Em Novembro de 1974, o advogado Luís de Carvalho e Oliveira explicava que as profissões liberais tendiam para a proletarização e que o advogado generalista tinha os dias contados. Preconizava então que a Ordem dos Advogados proibisse o exercício da advocacia aos trabalhadores por conta de outrem e que os advogados se associassem para prática partilhada e especializada da profissão.
Não obstante aquele vaticínio, uma parte muito substancial dos advogados continuam até hoje em prática individual e generalista, enquanto uma parte substancial do volume de negócios tem vindo a pertencer a sociedades de advogados. (Generalistas são ainda a maior parte dos juízes).
O generalismo tem a vantagem de permitir a proximidade com as questões pessoais, familiares e de pequena empresa, na busca de soluções conjugadas e adaptadas à vida dos particulares. As sociedades têm a vantagem da subdivisão interna das tarefas, congregando não só várias especialidades, como principalmente diferentes níveis de responsabilidade e de capacidade técnica.
A arma do advogado generalista é a visão ampla dos interesses em causa, se alicerçada no rigor técnico. A sociedade perfilha visões mais economicistas, burocráticas e automáticas (designadamente em sede de honorários), mas, supondo o rigor no topo, não pode assegurar rigor de execução pelas bases.
Nos últimos 15 anos a lei tem vindo a facilitar a correcção dos erros processuais dos mandatários, sobretudo daqueles que põem em crise a expectativa de ganho de causa, a coberto de uma pretensão de verdade. Este caminho legislativo tem propiciado a proliferação de advogados menos competentes, mormente daqueles que as sociedades seleccionam a muito baixo custo para executar serviços básicos: os riscos de falhanço ganham uma hipótese de emenda. Simultaneamente, a lei tem vindo a impor aos advogados em prática liberal um regime fiscal semelhante ao das sociedades (salvo se suportarem os altos custos do regime de contabilidade não organizada).

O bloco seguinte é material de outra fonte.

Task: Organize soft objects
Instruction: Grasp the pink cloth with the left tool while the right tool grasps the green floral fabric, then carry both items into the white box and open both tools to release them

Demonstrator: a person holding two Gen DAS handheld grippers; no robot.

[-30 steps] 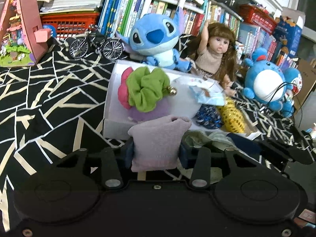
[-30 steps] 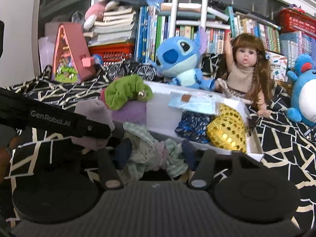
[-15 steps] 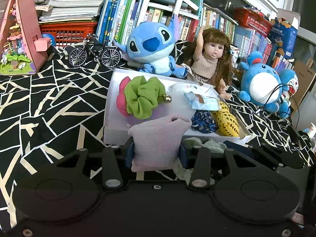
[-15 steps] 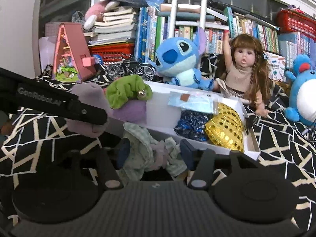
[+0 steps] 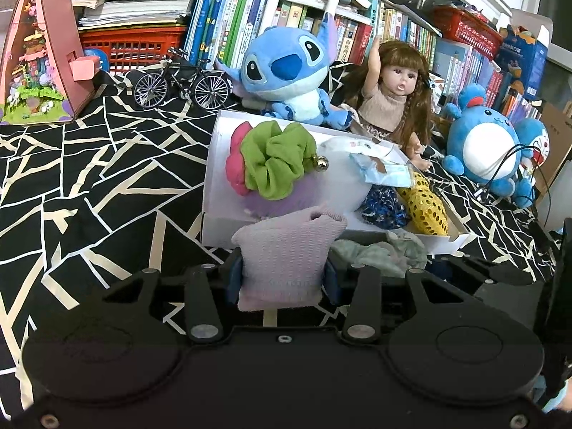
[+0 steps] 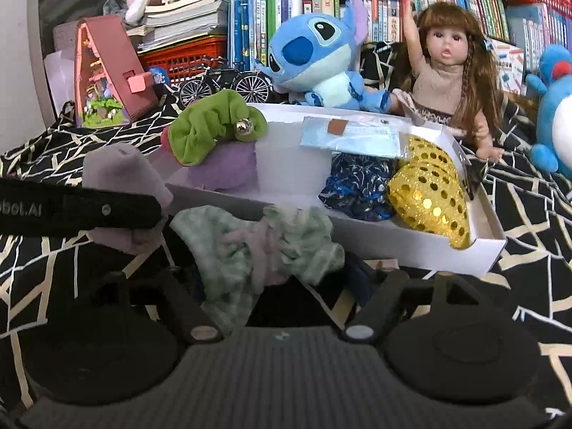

Agrava-se pois a liberalidade e crescem as suspeitas de manobra por parte dos interesses das grandes sociedades.
Na província, talvez para se facilitar aquele caminho, o crescente gigantismo das Distritais tem dado uma abébia burocrática a pequenos grupos de advogados, que parecem compensar "os sacrifícios da abnegação" em prol do colectivo com a projecção da imagem pessoal no mercado.
Nas eleições de hoje para a Ordem dos Advogados (e já desde 1974), está em causa o modo como as grandes sociedades vão continuar a sua progressão no controlo da advocacia em Portugal. Um processo mais acelerado, com eliminação dos liberais, ou mais mitigado, com conservação da advocacia individual, mais ou menos influenciada pela burocracia de província.
Alguns exemplos: os inadmissíveis atrasos nos laudos de honorários (cerca de ano e meio) afectam os liberais, enquanto as sociedades seguem tabelas e contratos na maioria dos casos; o poder disciplinar nunca afecta as sociedades, e tolhe o exercício liberal ainda que por simples lapso; as baixas remunerações dos tarefeiros das sociedades não são fiscalizadas; o mérito, em especial quando da conquista jurisprudencial de casos concretos, nunca é tomado em conta pela Ordem dos Advogados; o demérito apenas importa em caso de queixa, quantas vezes injusta, do cliente; a mão disciplinar e fiscalizadora da Ordem paira de um modo corporativo (do Estado Novo) e ultrajante para a classe.
Aquele espectro não afecta apenas os advogados. Todos tememos cair na necessidade de ter de escolher um advogado, um tiro no escuro perigoso, mais perigoso ainda se apenas o podermos fazer de acordo com a condição económica de cada um, de cima abaixo na hierarquia de uma sociedade ou no balcão da segurança social. Deve temer-se também que um processo se alongue em incidentes custosos, decididos ao acaso por juízes influenciáveis, desde que um dia as sociedades se lembraram de “matar Alberto dos Reis” e os juízes se deixaram convencer de que assim ganhavam poder de decisão (ganharam poder de confusão, aquele que, segundo a boa teoria, conduz à concentração, isto é, ao poder stricto sensu).